An additional method for loading the input array to shared memory (outlined in the warp shuffle section) was tested which reduced divergent branches but failed to improve performance.
Since the input is going to be read from repeatedly, instead of loading from global memory, the kernel will make use of shared memory to hold the array.
If you picture the grid covering the input array, each thread block will load its corresponding section, plus the "padding" areas. These are at the edges of each block where either there is padding (outside the array) or elements from the input. Becuase the area that must be loaded is larger than the block size, each thread must load more than one element. This is done with a "block-strided" load, stepping first in columns, then rows, which results in 4 total iterations for small filter sizes. The accesses from global memory are fully coalesced in the first iteration, but may have uncoalesced access once strided. Additionally, there will be a large number of inactive warps (because they would access outside what the block needs to load).

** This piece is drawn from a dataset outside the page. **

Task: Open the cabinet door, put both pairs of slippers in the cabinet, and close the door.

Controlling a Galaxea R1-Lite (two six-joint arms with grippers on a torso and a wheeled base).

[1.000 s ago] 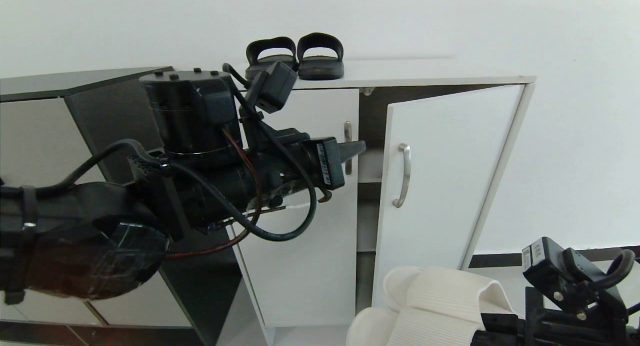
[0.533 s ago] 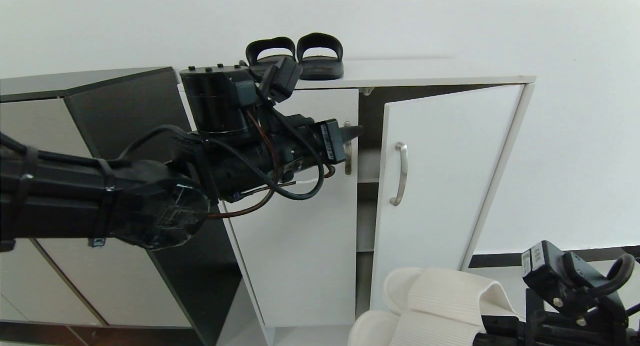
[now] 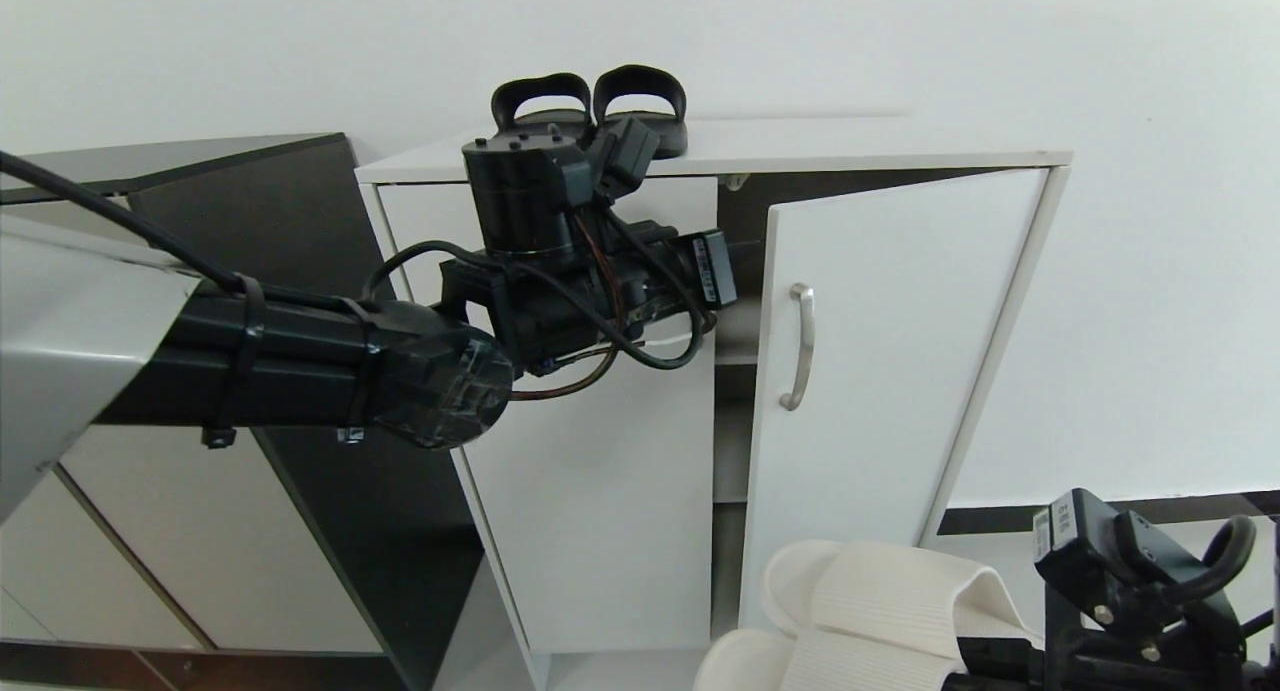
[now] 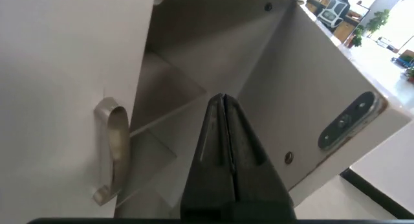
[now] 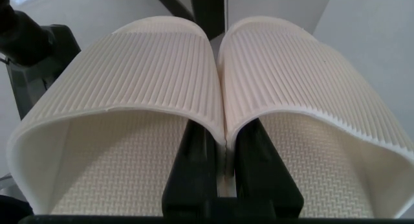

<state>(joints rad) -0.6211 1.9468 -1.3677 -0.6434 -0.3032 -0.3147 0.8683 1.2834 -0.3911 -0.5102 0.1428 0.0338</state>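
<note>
Starting left of the white two-door wooden cabinet [image 3: 850, 141]: a dark grey cupboard unit with pale front panels [image 3: 230, 171] stands right up against the cabinet's left side.

The left gripper [image 4: 223, 104] is up at the cabinet's front, at about handle height, with its tips at the dark gap between the two doors. Its two black fingers are pressed flat together with nothing between them. In the left wrist view, the curved silver handle of the left door [image 4: 113, 149] sits just beside the fingers, not touching them. That white left cabinet door [image 3: 600, 491] looks closed, flush with the cabinet front.

On top of the cabinet, toward its left end, a pair of black rubber slide slippers [image 3: 590, 106] sits side by side with the toes facing out.

Inside the cabinet there's a pale shelf [image 4: 168, 88] visible through the opening. The white right cabinet door [image 3: 890, 371] is swung partly open, hinged on the cabinet's right edge, with its silver bar handle [image 3: 800, 346] near the free edge.

Down low in front of the cabinet, below the open right door, is the pair of cream ribbed foam slippers [image 3: 880, 591]. The right gripper [image 5: 223, 153] is holding them, clamped on the two inner side walls where the slippers meet, so both hang together.
</note>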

for (int tile_row = 0; tile_row < tile_size / BLOCK_SIZE; ++tile_row) {
int tile_y = threadIdx.y + tile_row * BLOCK_SIZE;
int overall_y = tid_y - padding + tile_row * BLOCK_SIZE;
for (int tile_col = 0; tile_col < tile_size / BLOCK_SIZE; ++tile_col) {
// three regions - inside array, outside array inside padding, outside padding
int tile_x = threadIdx.x + tile_col * BLOCK_SIZE;
if (tile_x >= tile_size || tile_y >= tile_size) continue; // outside padding/(array where thread should read from)

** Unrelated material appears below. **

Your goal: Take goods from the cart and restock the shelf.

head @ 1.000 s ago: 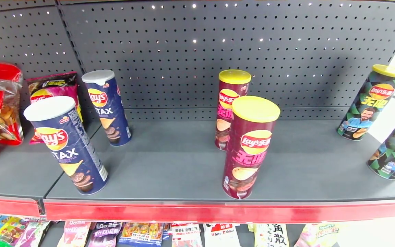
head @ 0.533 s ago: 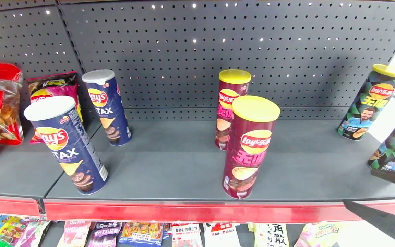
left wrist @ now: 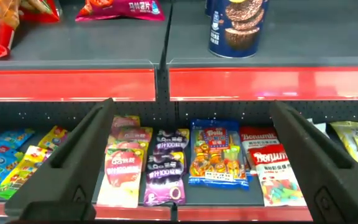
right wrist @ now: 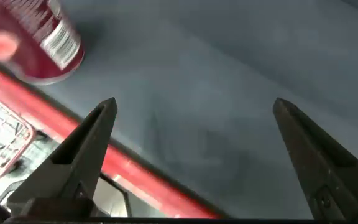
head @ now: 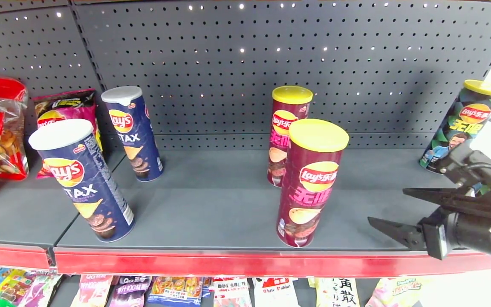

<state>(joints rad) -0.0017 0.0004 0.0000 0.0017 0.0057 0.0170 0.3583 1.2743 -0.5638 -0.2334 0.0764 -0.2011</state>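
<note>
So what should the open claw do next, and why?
Probably pull the right claw back to fetch another can: it hangs open and empty over the shelf, beside the front maroon can, with bare room there.

Head cam sits out front of the shelf [head: 228,204], looking forward and a bit down, far enough back to catch the whole row of cans. Left wrist cam is lower and faces the red front edge [left wrist: 229,84] and the candy bags [left wrist: 166,174] underneath. It shares the near blue can [head: 81,179] with the head view. Right wrist cam hangs close over the shelf's right side, angled down, sharing the near maroon can [head: 311,183].
</note>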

// everything else will be inside array or padding
int overall_x = tid_x - padding + tile_col * BLOCK_SIZE;
s_input[tile_y * tile_size + tile_x] = (overall_x >= 0 && overall_x < cols && overall_y >= 0 && overall_y < rows) ? \
input[overall_y * cols + overall_x] : 0.f;
}
}
__syncthreads();
The multiplication is done by iterating throught the filter, loading the values to each thread, loading the corresponding input value from shared memory, multiplying and accumulating in a local variable, before writing to the output array. Each warp accesses consecutive elements from shared memory and thus for a block size of 32, is fully coalesced with no bank conflicts (for a smaller block size, the padding would result in a small displacement, leading to a few bank conflicts). It is, however, repeatedly loading the same values, as the x value of each load only increases by 1. The warp synchronous method attempts to exploit this.
bool inside_array = tid_x >= 0 && tid_x < cols && tid_y >= 0 && tid_y < rows;
for (int fid_y = 0; fid_y < filter_size; ++fid_y) {
int idx_y = threadIdx.y + fid_y;
for (int fid_x = 0; fid_x < filter_size; ++fid_x) {
int idx_x = threadIdx.x + fid_x;
val += inside_array ? s_input[idx_y * tile_size + idx_x] * filter[fid_y * filter_size + fid_x] : 0.f;
}
}
This method attempts to improve the repeated loads from shared memory, since each load loads most of the same elements, though in different threads. For a block size of 32, as the x index of the filter increases, the warp loads only 1 new value, the rest can be shuffled from the warp with relative warp id = +1. It is only written to handle a block size of 32 and a filter size of 3, though it could be abstracted to work on higher filter sizes easily.
For this, each thread in the warp will load one element. With a filter size of 3, there will be 1 padding row and column on each side, or 2 elements of total padding. So, there are 2 more elements that need to be loaded, which will be done with a vectorized load by the last thread in the warp. Warp synchronous shuffles will then propogate values down to the lower threads. This reduces a lot of repeated loads from shared memory, but with this approach, it is hard to completely avoid it (as the last couple elements are still needed). Overall, for these parameters, the compute time is reduced by about 10%.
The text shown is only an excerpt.